**EXERCISE DIRECTIONS**. Write out again only the lines that run from the start of the entries to the line containing "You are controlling", both included.

====== RECORDS SHOWN

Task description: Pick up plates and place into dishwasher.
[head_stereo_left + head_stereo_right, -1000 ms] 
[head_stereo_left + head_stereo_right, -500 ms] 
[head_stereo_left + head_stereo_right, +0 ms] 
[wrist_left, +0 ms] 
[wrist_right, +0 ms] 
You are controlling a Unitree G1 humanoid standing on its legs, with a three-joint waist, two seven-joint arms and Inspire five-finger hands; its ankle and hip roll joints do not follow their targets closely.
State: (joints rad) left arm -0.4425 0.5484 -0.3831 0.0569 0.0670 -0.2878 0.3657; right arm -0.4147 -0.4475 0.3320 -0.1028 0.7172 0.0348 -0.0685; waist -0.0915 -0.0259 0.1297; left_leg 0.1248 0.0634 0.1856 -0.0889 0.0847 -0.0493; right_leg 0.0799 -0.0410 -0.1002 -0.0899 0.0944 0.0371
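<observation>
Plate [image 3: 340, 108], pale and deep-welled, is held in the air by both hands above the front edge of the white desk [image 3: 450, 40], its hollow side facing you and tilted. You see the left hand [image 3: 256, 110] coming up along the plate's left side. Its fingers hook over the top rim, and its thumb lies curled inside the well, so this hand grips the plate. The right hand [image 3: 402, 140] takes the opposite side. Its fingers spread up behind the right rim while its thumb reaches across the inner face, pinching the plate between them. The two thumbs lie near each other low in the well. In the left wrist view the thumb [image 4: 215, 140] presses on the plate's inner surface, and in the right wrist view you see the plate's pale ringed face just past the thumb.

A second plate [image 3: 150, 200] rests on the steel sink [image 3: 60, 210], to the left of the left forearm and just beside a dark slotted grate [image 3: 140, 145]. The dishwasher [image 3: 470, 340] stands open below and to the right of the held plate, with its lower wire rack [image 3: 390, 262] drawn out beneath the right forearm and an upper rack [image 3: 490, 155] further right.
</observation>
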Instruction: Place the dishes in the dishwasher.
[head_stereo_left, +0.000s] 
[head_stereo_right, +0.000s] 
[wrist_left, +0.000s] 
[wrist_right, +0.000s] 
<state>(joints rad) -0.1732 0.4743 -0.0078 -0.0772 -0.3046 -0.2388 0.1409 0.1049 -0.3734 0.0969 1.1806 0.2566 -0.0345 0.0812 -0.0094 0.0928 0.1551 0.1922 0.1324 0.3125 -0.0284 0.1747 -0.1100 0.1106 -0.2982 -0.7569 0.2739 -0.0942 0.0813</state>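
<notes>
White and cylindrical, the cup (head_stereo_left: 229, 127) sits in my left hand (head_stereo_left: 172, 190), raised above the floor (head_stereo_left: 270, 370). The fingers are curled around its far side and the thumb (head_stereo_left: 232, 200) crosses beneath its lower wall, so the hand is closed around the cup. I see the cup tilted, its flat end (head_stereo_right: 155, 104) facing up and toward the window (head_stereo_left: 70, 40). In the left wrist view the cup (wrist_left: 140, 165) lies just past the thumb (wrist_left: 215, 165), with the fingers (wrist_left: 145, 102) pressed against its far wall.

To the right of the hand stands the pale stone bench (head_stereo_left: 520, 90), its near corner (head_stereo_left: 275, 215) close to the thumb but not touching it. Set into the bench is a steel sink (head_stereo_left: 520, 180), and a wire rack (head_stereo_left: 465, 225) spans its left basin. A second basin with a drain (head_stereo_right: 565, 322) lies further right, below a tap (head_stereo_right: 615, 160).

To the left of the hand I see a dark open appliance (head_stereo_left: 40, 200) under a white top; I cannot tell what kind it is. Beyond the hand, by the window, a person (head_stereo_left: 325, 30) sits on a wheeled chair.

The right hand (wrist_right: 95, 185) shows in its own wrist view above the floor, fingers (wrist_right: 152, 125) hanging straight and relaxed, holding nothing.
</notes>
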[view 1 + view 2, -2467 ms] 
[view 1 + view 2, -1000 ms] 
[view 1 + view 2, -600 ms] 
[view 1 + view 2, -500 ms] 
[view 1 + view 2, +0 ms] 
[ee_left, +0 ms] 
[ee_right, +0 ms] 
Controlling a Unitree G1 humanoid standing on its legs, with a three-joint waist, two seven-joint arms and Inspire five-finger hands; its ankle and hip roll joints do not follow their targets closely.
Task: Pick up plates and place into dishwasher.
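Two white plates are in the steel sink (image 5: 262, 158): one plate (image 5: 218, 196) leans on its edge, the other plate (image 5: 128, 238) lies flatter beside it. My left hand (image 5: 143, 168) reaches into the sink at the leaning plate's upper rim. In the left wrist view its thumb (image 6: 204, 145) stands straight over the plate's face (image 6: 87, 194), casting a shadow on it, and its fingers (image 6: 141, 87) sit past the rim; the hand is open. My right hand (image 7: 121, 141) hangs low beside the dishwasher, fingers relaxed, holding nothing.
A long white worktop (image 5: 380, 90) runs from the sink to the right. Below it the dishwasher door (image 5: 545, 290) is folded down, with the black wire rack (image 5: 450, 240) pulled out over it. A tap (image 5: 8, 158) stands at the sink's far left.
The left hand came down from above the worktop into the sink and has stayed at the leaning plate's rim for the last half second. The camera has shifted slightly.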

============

**ANSWER FOR THE TASK**.
Task description: Pick up plates and place into dishwasher.
[head_stereo_left + head_stereo_right, -1000 ms] 
[head_stereo_left + head_stereo_right, -500 ms] 
[head_stereo_left + head_stereo_right, +0 ms] 
[wrist_left, +0 ms] 
[wrist_right, +0 ms] 
You are controlling a Unitree G1 humanoid standing on its legs, with a three-joint waist, two seven-joint arms and Inspire five-finger hands; its ankle and hip roll joints do not follow their targets closely.

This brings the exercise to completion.